↓↓↓

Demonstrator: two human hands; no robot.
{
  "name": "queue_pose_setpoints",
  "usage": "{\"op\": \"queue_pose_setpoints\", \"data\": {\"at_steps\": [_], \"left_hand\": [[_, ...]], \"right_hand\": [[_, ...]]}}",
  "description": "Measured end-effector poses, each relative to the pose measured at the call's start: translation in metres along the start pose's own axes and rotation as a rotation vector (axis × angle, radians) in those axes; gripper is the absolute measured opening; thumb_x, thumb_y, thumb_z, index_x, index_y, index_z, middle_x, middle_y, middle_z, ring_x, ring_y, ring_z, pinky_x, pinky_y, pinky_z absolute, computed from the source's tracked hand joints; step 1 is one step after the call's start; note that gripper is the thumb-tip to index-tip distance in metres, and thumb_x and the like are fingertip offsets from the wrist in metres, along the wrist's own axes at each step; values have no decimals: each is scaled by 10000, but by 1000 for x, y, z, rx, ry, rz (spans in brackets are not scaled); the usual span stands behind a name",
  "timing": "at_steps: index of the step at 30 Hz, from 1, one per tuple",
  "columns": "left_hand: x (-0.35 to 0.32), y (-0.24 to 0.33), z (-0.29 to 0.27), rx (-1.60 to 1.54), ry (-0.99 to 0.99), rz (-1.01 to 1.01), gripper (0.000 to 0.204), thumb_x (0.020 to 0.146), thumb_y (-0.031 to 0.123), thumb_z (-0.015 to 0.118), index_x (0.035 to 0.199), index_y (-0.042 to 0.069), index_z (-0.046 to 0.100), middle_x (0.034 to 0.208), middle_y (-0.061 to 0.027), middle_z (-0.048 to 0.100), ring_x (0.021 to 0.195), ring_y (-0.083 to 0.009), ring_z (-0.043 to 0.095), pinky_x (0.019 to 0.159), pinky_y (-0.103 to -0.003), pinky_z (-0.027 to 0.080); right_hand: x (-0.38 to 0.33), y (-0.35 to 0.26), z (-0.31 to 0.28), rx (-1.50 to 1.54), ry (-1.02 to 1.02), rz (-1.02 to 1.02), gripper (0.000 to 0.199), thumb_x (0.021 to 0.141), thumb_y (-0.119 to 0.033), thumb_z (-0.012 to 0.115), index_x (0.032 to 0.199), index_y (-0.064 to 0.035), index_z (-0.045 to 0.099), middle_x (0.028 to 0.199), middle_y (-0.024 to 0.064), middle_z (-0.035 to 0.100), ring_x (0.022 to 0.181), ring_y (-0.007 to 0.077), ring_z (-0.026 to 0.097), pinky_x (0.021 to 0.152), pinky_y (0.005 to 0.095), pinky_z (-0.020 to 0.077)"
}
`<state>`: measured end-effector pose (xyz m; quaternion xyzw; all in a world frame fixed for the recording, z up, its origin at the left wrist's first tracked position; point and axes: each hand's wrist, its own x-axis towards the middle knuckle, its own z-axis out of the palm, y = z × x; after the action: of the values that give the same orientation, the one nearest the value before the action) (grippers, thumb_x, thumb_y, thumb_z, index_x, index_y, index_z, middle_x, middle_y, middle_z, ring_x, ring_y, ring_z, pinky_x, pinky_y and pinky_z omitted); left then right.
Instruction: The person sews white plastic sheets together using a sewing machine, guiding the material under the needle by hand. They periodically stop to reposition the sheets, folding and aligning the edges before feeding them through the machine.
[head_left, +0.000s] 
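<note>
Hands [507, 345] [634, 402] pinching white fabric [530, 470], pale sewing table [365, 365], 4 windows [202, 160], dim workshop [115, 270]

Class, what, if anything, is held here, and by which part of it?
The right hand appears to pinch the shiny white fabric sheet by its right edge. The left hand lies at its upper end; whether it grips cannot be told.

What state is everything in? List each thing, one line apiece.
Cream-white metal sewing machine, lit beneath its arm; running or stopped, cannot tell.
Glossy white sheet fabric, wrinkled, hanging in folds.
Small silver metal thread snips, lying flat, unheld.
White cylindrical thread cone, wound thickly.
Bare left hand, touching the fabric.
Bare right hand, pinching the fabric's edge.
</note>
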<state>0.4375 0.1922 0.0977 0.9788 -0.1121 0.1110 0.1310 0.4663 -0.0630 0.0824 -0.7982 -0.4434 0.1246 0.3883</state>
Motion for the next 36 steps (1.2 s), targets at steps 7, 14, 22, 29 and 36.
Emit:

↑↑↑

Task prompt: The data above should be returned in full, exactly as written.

Reply to the task:
Demonstrator: two human hands; no robot.
{
  "name": "queue_pose_setpoints",
  "usage": "{\"op\": \"queue_pose_setpoints\", \"data\": {\"at_steps\": [_], \"left_hand\": [[_, ...]], \"right_hand\": [[_, ...]]}}",
  "description": "Measured end-effector poses, each relative to the pose measured at the call's start: translation in metres along the start pose's own axes and rotation as a rotation vector (axis × angle, radians) in those axes; gripper is the absolute measured opening; thumb_x, thumb_y, thumb_z, index_x, index_y, index_z, middle_x, middle_y, middle_z, ring_x, ring_y, ring_z, pinky_x, pinky_y, pinky_z absolute, computed from the source's tracked hand joints; step 1 is one step after the call's start; note that gripper is the thumb-tip to index-tip distance in metres, and thumb_x and the like are fingertip offsets from the wrist in metres, along the wrist's own axes at each step; values have no decimals: each is scaled by 10000, but by 1000 for x, y, z, rx, ry, rz (spans in brackets are not scaled); the usual span stands behind a name",
  "timing": "at_steps: index of the step at 30 Hz, from 1, one per tuple",
  "columns": "left_hand: x (-0.35 to 0.32), y (-0.24 to 0.33), z (-0.29 to 0.27), rx (-1.60 to 1.54), ry (-0.99 to 0.99), rz (-1.01 to 1.01), gripper (0.000 to 0.204), thumb_x (0.020 to 0.146), thumb_y (-0.031 to 0.123), thumb_z (-0.015 to 0.118), index_x (0.035 to 0.199), index_y (-0.042 to 0.069), index_z (-0.046 to 0.100), middle_x (0.034 to 0.208), middle_y (-0.061 to 0.027), middle_z (-0.048 to 0.100), ring_x (0.021 to 0.195), ring_y (-0.083 to 0.009), ring_z (-0.043 to 0.095), pinky_x (0.019 to 0.159), pinky_y (-0.103 to -0.003), pinky_z (-0.027 to 0.080); right_hand: x (-0.38 to 0.33), y (-0.35 to 0.26), z (-0.31 to 0.28), rx (-1.50 to 1.54), ry (-1.02 to 1.02), rz (-1.02 to 1.02), gripper (0.000 to 0.199), thumb_x (0.021 to 0.141), thumb_y (-0.119 to 0.033), thumb_z (-0.012 to 0.115), index_x (0.032 to 0.199), index_y (-0.064 to 0.035), index_z (-0.045 to 0.099), middle_x (0.028 to 0.199), middle_y (-0.024 to 0.064), middle_z (-0.035 to 0.100), ring_x (0.022 to 0.181), ring_y (-0.007 to 0.077), ring_z (-0.026 to 0.097), pinky_x (0.021 to 0.152), pinky_y (0.005 to 0.095), pinky_z (-0.020 to 0.077)"
}
`<state>`: measured end-effector pose (xyz m; quaternion xyzw; all in a world frame fixed for the recording, z up, its origin at the left wrist's first tracked position; point and axes: each hand's wrist, its own x-axis towards the middle knuckle, its own z-axis out of the palm, y = z × x; after the action: of the values that give the same orientation, the one nearest the value before the action) (grippers, thumb_x, thumb_y, thumb_z, index_x, index_y, index_z, middle_x, middle_y, middle_z, ring_x, ring_y, ring_z, pinky_x, pinky_y and pinky_z omitted); left then right.
Instruction: The person sews white plastic sheets together using a sewing machine, guiding the material under the needle by hand. They periodically stop to reposition the sheets, folding and aligning the edges before feeding them through the machine.
[head_left, +0.000s] 
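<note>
Hands [507, 345] [634, 402] pinching white fabric [530, 470], pale sewing table [365, 365], 4 windows [202, 160], dim workshop [115, 270]

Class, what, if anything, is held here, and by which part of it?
The right hand appears to pinch the shiny white fabric sheet by its right edge. The left hand lies at its upper end; whether it grips cannot be told.

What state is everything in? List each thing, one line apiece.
Cream-white metal sewing machine, lit beneath its arm; running or stopped, cannot tell.
Glossy white sheet fabric, wrinkled, hanging in folds.
Small silver metal thread snips, lying flat, unheld.
White cylindrical thread cone, wound thickly.
Bare left hand, touching the fabric.
Bare right hand, pinching the fabric's edge.
</note>
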<state>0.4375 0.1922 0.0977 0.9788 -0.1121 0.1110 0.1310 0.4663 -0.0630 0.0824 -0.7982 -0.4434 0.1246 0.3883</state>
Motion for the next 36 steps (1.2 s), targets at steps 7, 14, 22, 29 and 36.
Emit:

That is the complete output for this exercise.